In an explanatory preface, the authors write: “They (the 13) hold in common the power to make life more rewarding for us all.” And, in the special paragraph devoted to Mrs. Underwood, they say, “She carries on a fiery dialogue with the city’s visible life and that of the underworld . . .Agness Underwood successfully runs her office with robust enthusiasm, hard work - and an occasional jesting blank fired from her desk drawer pistol.”

She’s been the subject of several articles in major news magazines: “Time,” “Newsweek,” “Coronet,” “Pageant;” even a Japanese “LifeMike magazine did a three-page spread on her. A German periodical did almost the same thing.

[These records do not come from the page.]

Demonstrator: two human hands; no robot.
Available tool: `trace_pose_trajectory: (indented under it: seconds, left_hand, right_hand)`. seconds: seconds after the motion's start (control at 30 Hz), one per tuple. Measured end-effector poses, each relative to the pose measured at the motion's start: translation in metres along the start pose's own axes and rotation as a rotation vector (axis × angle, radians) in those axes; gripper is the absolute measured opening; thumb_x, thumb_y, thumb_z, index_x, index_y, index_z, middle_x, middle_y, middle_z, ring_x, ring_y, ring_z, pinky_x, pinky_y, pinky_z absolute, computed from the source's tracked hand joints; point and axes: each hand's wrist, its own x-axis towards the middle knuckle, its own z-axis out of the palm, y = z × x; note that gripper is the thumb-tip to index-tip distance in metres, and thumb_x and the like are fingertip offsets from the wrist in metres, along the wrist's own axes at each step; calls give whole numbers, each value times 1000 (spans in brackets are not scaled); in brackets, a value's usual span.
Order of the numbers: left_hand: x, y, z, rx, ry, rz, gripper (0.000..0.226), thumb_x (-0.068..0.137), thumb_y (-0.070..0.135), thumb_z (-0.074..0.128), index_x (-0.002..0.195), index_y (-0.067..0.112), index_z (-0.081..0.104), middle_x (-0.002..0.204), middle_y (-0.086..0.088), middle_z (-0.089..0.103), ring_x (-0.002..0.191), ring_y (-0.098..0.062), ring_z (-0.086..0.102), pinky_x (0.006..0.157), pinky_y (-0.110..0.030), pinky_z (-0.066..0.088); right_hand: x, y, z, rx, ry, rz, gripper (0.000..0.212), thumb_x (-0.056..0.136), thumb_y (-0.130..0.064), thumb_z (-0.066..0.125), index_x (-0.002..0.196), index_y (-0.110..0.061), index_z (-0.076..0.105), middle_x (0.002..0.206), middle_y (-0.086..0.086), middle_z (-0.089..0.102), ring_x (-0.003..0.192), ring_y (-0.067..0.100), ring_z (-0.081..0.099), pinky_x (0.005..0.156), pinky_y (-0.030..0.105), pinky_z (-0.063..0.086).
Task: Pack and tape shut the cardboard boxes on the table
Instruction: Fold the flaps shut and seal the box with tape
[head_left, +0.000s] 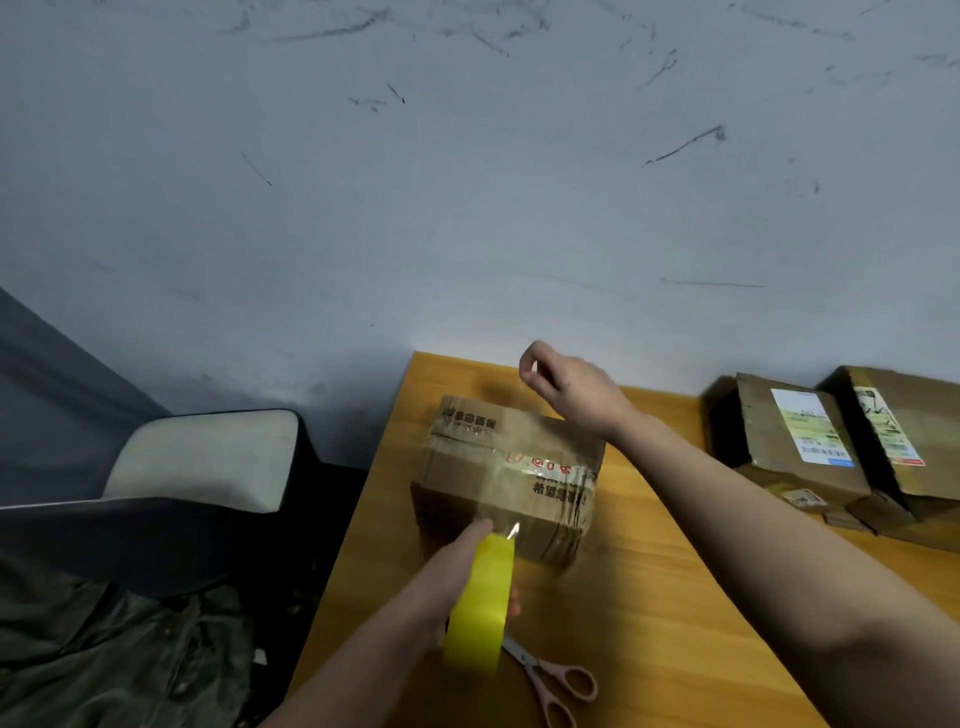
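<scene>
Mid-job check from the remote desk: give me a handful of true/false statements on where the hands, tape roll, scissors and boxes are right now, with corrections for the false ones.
1. The left hand grips the yellow tape roll. True.
2. The right hand holds the scissors. False: the pink-handled scissors lie on the table, and the right hand pinches the pulled-out tape end above the far side of the box.
3. The box being taped has its flaps closed. True.
4. The other boxes are stacked at the left of the table. False: they sit at the right, against the wall.
5. The scissors lie on top of the box. False: they lie on the table near the tape roll.
</scene>
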Motion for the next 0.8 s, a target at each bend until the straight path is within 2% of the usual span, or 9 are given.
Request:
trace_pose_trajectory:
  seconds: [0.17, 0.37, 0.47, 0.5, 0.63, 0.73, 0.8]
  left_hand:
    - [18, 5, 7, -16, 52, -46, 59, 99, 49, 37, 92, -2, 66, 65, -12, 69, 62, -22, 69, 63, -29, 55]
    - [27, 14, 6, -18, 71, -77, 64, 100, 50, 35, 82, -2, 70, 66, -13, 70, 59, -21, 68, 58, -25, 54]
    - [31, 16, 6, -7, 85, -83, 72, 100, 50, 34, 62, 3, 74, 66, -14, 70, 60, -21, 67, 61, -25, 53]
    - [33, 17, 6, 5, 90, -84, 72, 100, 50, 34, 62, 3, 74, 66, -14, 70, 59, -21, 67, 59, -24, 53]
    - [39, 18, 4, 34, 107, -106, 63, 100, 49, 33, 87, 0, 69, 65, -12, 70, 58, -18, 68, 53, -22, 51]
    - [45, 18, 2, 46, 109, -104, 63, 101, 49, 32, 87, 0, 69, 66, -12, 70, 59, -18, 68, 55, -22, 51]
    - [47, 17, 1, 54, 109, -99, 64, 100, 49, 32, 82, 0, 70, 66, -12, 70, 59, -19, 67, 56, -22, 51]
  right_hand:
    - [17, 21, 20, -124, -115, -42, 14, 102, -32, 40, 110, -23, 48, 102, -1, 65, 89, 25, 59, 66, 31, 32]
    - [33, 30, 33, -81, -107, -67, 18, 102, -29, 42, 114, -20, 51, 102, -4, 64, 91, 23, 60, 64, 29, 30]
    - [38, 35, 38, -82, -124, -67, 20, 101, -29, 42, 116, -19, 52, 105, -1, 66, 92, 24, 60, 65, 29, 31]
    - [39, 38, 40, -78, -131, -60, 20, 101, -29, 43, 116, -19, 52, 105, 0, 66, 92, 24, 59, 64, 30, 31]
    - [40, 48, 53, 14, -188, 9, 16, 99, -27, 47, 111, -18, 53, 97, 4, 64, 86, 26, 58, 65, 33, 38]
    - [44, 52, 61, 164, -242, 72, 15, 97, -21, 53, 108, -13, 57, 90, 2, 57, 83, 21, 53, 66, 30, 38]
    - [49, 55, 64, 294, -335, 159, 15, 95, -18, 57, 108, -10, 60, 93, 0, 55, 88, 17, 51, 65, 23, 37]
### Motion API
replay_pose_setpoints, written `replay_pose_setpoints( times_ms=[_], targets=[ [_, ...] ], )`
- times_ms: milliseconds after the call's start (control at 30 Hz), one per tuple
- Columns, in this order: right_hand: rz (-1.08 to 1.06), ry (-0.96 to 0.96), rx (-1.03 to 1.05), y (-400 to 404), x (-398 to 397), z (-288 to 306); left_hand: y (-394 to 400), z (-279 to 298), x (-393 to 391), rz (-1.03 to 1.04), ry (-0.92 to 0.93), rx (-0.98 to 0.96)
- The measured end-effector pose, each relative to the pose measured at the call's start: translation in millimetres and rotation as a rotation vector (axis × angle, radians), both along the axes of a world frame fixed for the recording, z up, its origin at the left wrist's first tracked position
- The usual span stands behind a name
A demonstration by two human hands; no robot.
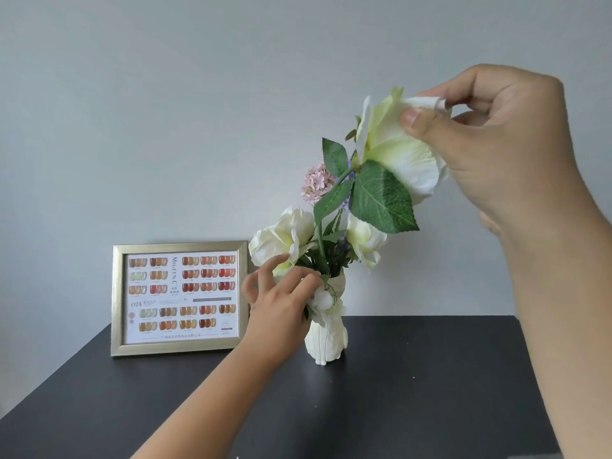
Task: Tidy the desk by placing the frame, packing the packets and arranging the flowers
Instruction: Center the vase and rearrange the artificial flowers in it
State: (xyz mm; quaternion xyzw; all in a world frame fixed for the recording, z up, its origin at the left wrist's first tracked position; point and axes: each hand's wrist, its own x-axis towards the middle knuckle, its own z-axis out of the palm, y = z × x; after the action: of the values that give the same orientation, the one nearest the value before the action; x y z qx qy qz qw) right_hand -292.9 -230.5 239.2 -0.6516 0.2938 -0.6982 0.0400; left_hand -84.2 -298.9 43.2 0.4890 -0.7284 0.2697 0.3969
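A small white vase (326, 342) stands on the dark desk (414, 392) and holds a bunch of artificial flowers: two white roses low down (281, 240), a pink cluster (316, 182) and one tall white rose (394, 147) with big green leaves. My right hand (496, 144) is raised and pinches a petal of the tall white rose between thumb and fingers. My left hand (281, 309) rests at the vase's neck, its fingers on the stems and small blossoms there. A silver picture frame (180, 298) with a colour-swatch card stands upright against the wall, left of the vase.
A plain grey wall (198, 111) rises directly behind the desk. The desk's left edge (49, 382) runs diagonally toward me, and its right edge (536, 392) lies behind my right forearm. No packets are in view.
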Motion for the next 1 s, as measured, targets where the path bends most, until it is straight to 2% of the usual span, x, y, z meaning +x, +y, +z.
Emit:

She’s more than a local or national legend; she’s made the international scene. During her annual month-long vacations she bounds off to Europe or the Orient, “if the place and people who are going sound like fun.” Sometimes people come to her: When Ralph Edwards did “This is Your Life” in 1956, he brought her daughter from France, where she was living at the time, and her son from Colorado. “I’ve always told my children never to cry when I die,” she remarked, “because God has been good to me, and I haven’t missed a thing in life.”

Her home is full of mementos of the good life Agness Underwood has led. An ornately carved floor chest holds all her press clippings; the study walls are covered with tributes; the living room wall contains a pleasing assortment of watercolors and oils which friends have given her or her grandchildren have done; an oil painting of herself, done by a friend, hangs above the fireplace; six tender pastel head sketches of herself mark the entry hall - “one for each grandchild,” she explained. A floor-to-ceiling bookshelf crammed with cookbooks, novels and reference materials fills one end of the “family” room. One of those books is her own. In 1949 she authored “Newspaperman,” published by Harpers.

And there she was, sitting in a comfortable maroon leather chair, with her small feet resting on an ottoman, looking all the world like someone’s doting grandmother; someone’s loving mother. Looking completely unlike the larger-than-life legend which she has become. Maybe that’s why she is a legend. She doesn’t work at it. Rather, she works very hard at “following my hunches,” sparking each moment with creative energy, and, per haps, above all, being true to what she really is: a human being who, long ago, found her star and followed it. “You know, I've got this uncle who was an old-time printer. Well, when I was born people have told me he said, ‘Thank God she’s a girl! She can’t be a newspaperman!’ ” Little did he know!

MEMORIES - Los Angeles Herald-Examiner Assistant Managing Editor Agness Underwood brings back old memories as she looks through a special scrapbook containing tributes from colleagues and top government leaders who have been her friends during her 41 years in the newspaper business. A former resident of Inglewood, Mrs. Underwood has resided in Rolling Hills Estates for the past three years.